The United States is currently facing the largest measles outbreak in three decades, with more than 1,200 cases reported to the Centers for Disease Control. The spread of that disease is a mere symptom of one of the most dangerous pandemics of our time: misinformation.
Social media transformed the information age, kicking it into overdrive. Now everyone has a platform to push natural remedy products or cast doubt on pharmaceuticals and medical science.
Our culture shifted in step with the technology. Science is now politicized and often claimed as a domain of the left; though, both sides found rationales for becoming anti-vaxxers.
Medical expertise is democratized through sites like WebMD. While it’s great when patients are informed and involved in managing their own health, it can be a problem when they think they know better than their physician, armed only with incomplete online information.
The medical profession also suffers from some self-inflicted wounds. Physicians represent dubious “natural” treatments in their private practices and on daytime talk shows. Some doctors still placate patients with antibiotics for the common cold. And the opioid crisis constitutes a nationwide sentinel event.
We can’t exactly blame people for being wary.
We also cannot resign ourselves to a world of compounding population health crises brought on by preventable disease. There are three routes we can use to win back the public’s trust in medicine: individual patient care, social media, and political advocacy.
Ask the right questions
At least once a month, I see a patient in the ED with serious liver or kidney damage caused by an unregulated supplement they thought would make them stronger or healthier.
Why did they take it? Because a trusted friend or celebrity-endorsed the product, assuring them it’s “all natural.” I usually take the opportunity to ask some questions about why they’re taking the supplement and explain the healthier means to get what they want.

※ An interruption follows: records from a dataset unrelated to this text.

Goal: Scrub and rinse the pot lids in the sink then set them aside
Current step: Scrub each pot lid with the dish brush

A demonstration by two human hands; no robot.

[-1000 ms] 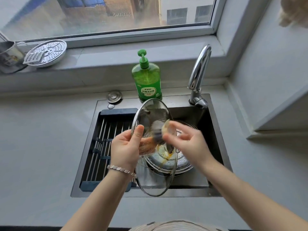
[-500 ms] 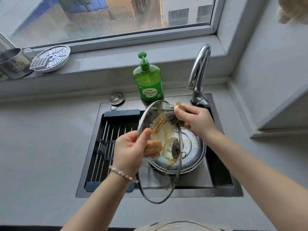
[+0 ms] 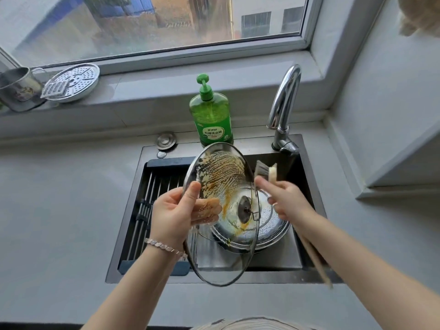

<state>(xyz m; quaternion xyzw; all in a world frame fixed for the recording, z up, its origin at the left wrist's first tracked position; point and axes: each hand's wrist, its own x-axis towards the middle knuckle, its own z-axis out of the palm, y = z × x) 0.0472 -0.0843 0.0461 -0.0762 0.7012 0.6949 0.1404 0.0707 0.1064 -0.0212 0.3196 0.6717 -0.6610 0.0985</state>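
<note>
Over the sink [image 3: 309, 273], the left hand [image 3: 176, 215] holds a glass lid [image 3: 228, 186] on edge, thumb on the near face and fingers showing through the glass. Orange residue and foam streak its upper half. The right hand [image 3: 285, 201] grips a wooden brush [image 3: 272, 172], whose dark bristles are just beside the lid's upper right rim. A wet steel lid [image 3: 273, 225] lies in the basin below, with a green soap bottle [image 3: 212, 115] and a tap [image 3: 283, 103] behind.

Glass lid [image 3: 228, 186], steel-rimmed, stands tilted on edge over the sink [image 3: 238, 279], its upper half streaked with orange suds. A wet steel lid [image 3: 269, 225] lies flat in the basin.
</note>
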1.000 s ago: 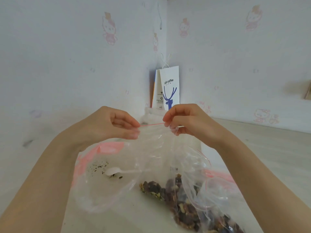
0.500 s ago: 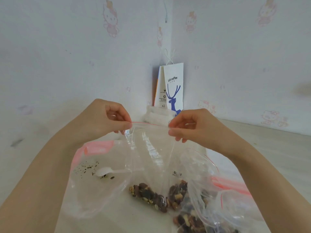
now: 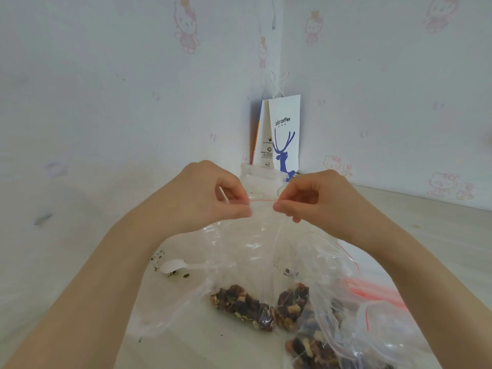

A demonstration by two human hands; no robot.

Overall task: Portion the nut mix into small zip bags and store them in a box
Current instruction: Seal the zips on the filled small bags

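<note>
1. The left hand (image 3: pixel 213 194) is pinching the top edge of a small zip bag (image 3: pixel 253 235) between thumb and forefinger. Its other fingers are curling in towards the palm.
2. The right hand (image 3: pixel 315 199) is pinching the same edge from the 3 o'clock side, thumb and forefinger closing on the plastic.
3. The two sets of fingertips are sitting near each other. A short stretch of the red zip strip (image 3: pixel 262 200) is showing taut between them.
4. The small zip bag is hanging from both hands towards 6 o'clock, clear and creased, above the table (image 3: pixel 439 235).
5. Dark nut mix (image 3: pixel 241 306) is lying in clumps inside clear plastic at 6 o'clock of the hands. I cannot tell whether the nearest clump is sitting in the held bag or in another.
6. More of the mix is filling a large bag (image 3: pixel 346 328), which is slumping on the table at 5 o'clock.
7. A white spoon (image 3: pixel 173 265) is lying at 8 o'clock of the hands, bowl pointing to 9 o'clock. Its handle is running under the plastic, and dark crumbs (image 3: pixel 159 255) are scattered around the bowl.
8. A stack of zip bags (image 3: pixel 372 291) with red strips is lying at 4 o'clock, partly behind the large bag.
9. A paper bag (image 3: pixel 285 134) printed with a blue deer is standing at 12 o'clock, leaning into the corner of the wall (image 3: pixel 106 89).
</note>
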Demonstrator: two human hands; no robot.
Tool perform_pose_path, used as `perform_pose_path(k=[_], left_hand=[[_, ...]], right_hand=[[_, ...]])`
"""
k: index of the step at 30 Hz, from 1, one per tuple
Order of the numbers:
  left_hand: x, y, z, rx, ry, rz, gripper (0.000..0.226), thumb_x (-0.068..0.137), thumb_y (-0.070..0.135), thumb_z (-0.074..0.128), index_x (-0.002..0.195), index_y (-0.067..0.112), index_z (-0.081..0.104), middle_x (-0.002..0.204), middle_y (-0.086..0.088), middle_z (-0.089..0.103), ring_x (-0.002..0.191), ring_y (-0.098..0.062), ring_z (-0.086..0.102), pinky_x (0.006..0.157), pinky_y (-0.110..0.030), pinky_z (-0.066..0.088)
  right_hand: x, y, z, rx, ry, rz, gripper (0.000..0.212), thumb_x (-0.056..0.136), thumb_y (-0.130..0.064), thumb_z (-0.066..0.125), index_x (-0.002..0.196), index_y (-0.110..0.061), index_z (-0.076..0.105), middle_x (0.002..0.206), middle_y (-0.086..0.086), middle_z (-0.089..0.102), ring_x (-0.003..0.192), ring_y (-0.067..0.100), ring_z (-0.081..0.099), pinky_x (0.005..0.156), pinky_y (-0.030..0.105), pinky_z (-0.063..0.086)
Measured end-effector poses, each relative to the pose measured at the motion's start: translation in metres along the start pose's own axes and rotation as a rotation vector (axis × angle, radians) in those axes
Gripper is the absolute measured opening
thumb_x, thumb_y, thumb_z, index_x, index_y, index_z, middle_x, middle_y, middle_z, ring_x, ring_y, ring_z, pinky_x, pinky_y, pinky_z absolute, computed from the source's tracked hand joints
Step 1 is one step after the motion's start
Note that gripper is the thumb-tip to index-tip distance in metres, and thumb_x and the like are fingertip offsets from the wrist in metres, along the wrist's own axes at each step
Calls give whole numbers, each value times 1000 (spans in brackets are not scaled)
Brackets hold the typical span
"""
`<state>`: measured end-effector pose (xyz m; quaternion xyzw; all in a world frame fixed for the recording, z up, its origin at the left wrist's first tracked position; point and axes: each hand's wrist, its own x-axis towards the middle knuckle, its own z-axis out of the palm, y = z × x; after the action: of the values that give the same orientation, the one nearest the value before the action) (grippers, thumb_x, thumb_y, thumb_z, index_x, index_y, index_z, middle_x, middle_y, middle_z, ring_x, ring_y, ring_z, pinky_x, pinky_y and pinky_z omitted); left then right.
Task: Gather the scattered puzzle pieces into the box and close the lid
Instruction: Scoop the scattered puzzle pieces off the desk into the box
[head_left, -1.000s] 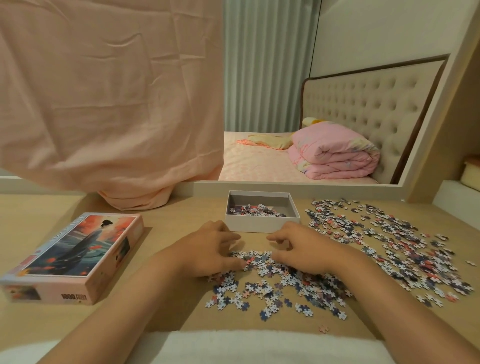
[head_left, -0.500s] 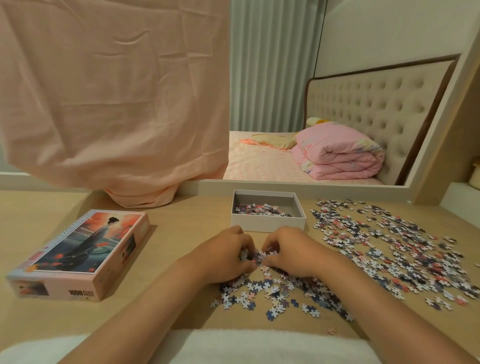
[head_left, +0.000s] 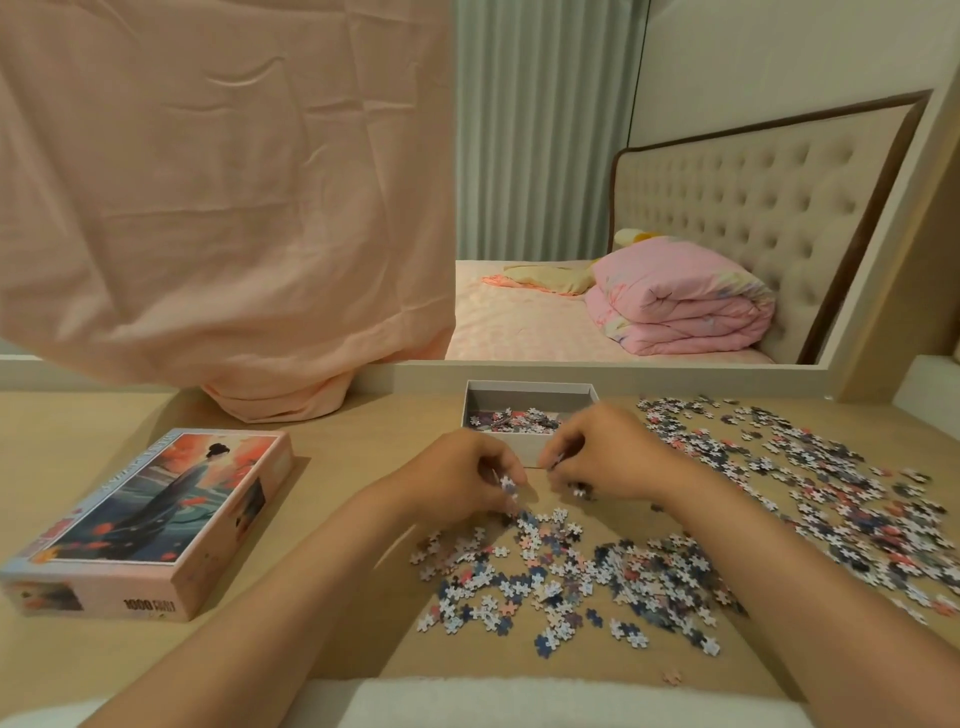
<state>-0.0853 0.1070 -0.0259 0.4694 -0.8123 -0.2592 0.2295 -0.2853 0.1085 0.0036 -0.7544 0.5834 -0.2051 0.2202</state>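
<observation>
Bedroom tabletop (head_left: 337, 467), pale wood. Left hand (head_left: 457, 478) and right hand (head_left: 602, 452) each pinch a few puzzle pieces (head_left: 509, 486) above the scatter. The open box (head_left: 530, 397) lies just beyond the fingertips, long axis crosswise, nearer the right hand. Its lid (head_left: 150, 514) sits well left of the left hand.

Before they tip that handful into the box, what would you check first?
1. Box open: ok; the lid lies aside on the left.
2. Left hand and right hand hold pieces: ok, both pinch some.
3. Hands above the opening: not ok; the left hand is short of the near wall.
4. Room in the box: ok, only a thin layer inside.
5. Grip secure: cannot tell, blurred.
6. Scattered pieces all gathered: not ok, many remain.
</observation>
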Motion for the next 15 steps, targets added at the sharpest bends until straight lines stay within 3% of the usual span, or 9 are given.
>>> perform_pose_path(k=[4,8,12,15], left_hand=[[34,5,-22,-156,125,-13,13,77,10,79,87,18,74,67,4,62,61,-9,53,64,-23,46],[69,2,-31,-166,224,-26,13,79,9,79,86,17,70,63,5,64,56,-11,58,60,-31,52],[79,-8,-20,91,206,10,4,87,25,72,91,23,71,76,13,65,68,-3,59,67,-23,45],[74,-16,-17,190,236,17,17,95,29,59,100,24,74,90,9,65,82,-9,58,74,-25,42]], right_hand=[[27,1,-21,101,164,-25,9,78,-10,81,85,-16,79,77,-5,73,65,8,67,63,23,56],[54,6,-22,119,314,-21,11,82,-11,78,91,-17,78,79,-5,71,66,9,63,48,14,46],[65,16,-14,-60,95,-56,20,93,-24,67,111,-21,76,103,0,74,88,13,64,74,24,45],[65,22,-12,-91,67,-64,27,99,-27,57,121,-20,71,114,1,71,94,12,58,78,23,38]])
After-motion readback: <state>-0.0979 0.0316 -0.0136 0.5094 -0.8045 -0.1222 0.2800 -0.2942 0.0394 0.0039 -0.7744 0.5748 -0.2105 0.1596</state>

Primary care physicians are in the best position to get ahead of this. What if, while taking histories and asking about nonprescription medications and herbal supplements, it became standard clinical practice to also ask if patients if they read anything health-related online that they weren’t sure about? That might allow us to clear up misconceptions before the damage is done.
Meet patients where they are
In harm reduction, we often talk about meeting patients where they are. Literally, everyone is online. By creating an online presence that is personable, approachable, and educational, you can help bridge the physician/patient divide and counter misinformation in real-time.
On Twitter, I have an audience of nearly 30,000 people who I can educate on everything from benign yet misleading conventional wisdom, like “an apple a day…” to very serious risks of unregulated supplements. And in turn, they can ask follow up questions and share what they’ve learned.
This platform lets me plug into political conversations and advocate for policies that help reduce harm and improve health. I’ve also found a phenomenal professional community. We help each other, commiserate on hard days, learn from one another, and provide a united front that can help when the public assumes all opinions are equal.
We can educate people about vaccine safety and efficacy and the fallacy of natural remedies. However, as long as there are people with influence and authority spreading false information, some portion of the public will fall victim to it.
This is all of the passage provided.